Ross discusses McCain's foreign policy speech:
Obama's speech cast the Iraq War as a financial sinkhole, draining billions or even trillions of dollars from America's coffers. He rolled out a litany of domestic goals that could be pursued with the money the United States is spending trying to stabilize Iraq, and cast the debate over whether to withdraw as a choice between an ruinously expensive nation-building effort on the one hand, and universal health care, affordable college education, tax cuts for the middle class, and "protecting Social Security today, tomorrow, and forever." McCain, by contrast, spoke the language of honor, duty and obligation, and cast the question of whether to leave Iraq in starkly moral terms: "To walk away from the Iraqi people and consign them to ... horrendous violence, ethnic cleansing and possibly genocide," he argued, would represent "an unconscionable act of betrayal, a stain on our character as a great nation."
To a war-weary nation, Obama's cool pragmatism has obvious appeal, but on a fundamental level McCain's calculus is the right one.

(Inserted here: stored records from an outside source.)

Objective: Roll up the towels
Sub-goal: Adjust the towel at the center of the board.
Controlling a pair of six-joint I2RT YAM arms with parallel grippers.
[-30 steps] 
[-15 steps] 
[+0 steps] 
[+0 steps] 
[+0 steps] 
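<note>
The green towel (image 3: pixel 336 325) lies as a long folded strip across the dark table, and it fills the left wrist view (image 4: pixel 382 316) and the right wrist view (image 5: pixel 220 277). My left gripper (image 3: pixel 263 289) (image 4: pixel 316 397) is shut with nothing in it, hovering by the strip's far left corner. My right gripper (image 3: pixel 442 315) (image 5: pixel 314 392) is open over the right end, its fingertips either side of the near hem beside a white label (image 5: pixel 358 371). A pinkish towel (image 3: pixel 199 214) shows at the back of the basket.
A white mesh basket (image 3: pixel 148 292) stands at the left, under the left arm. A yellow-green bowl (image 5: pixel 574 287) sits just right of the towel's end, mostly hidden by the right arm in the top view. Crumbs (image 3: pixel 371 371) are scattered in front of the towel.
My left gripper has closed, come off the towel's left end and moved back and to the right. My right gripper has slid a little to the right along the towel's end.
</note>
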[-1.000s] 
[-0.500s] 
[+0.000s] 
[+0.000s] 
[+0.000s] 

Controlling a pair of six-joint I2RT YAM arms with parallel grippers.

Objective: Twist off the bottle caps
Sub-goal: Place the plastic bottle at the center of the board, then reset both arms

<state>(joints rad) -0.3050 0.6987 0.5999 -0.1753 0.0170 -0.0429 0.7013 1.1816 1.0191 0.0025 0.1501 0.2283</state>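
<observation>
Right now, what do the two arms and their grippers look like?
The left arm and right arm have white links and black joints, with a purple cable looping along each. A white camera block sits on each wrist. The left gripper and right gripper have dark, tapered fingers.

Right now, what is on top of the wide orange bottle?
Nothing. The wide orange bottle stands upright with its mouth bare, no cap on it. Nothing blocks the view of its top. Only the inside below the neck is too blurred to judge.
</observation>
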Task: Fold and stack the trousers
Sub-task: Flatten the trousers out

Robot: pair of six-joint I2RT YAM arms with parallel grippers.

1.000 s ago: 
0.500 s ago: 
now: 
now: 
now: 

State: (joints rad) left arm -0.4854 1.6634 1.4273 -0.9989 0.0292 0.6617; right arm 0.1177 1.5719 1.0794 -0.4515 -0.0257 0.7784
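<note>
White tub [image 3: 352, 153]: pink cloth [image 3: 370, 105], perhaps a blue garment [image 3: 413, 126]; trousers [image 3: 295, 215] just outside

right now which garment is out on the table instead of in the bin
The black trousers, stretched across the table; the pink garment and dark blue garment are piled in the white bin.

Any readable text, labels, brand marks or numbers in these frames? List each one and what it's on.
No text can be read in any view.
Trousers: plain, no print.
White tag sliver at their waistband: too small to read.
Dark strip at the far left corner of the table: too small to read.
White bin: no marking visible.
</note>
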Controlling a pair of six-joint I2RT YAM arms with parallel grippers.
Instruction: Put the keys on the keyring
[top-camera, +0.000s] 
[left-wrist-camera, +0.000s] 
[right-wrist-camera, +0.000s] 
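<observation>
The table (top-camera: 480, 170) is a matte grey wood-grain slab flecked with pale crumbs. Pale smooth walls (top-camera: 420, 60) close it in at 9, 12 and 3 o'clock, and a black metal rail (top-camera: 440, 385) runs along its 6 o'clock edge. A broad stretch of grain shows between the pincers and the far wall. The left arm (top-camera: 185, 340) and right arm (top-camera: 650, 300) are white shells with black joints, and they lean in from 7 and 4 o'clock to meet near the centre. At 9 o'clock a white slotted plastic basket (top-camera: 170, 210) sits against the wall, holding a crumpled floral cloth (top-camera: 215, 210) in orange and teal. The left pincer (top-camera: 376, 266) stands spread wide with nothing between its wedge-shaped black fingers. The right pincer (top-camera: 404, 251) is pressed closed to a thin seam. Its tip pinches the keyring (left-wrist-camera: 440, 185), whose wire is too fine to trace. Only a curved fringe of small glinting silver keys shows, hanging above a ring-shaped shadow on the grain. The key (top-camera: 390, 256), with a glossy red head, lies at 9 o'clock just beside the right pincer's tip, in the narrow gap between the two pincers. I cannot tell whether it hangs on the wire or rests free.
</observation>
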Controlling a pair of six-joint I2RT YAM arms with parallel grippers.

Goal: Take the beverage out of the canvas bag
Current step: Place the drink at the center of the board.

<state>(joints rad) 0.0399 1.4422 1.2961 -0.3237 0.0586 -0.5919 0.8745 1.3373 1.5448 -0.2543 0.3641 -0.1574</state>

America's responsibility for the current stability and future prospects
of Iraq -- a poor, tyrannized nation that our policies have plunged
into bloody chaos -- can't be waved away by pointing out that we could
be spending those billions on ourselves instead. If Obama wants to
claim the moral as well as the political high ground, he can't just
make the case that Americans will be better off if the United States
withdraws from Iraq; he needs to mount a persuasive argument that
Iraqis will be better off as well.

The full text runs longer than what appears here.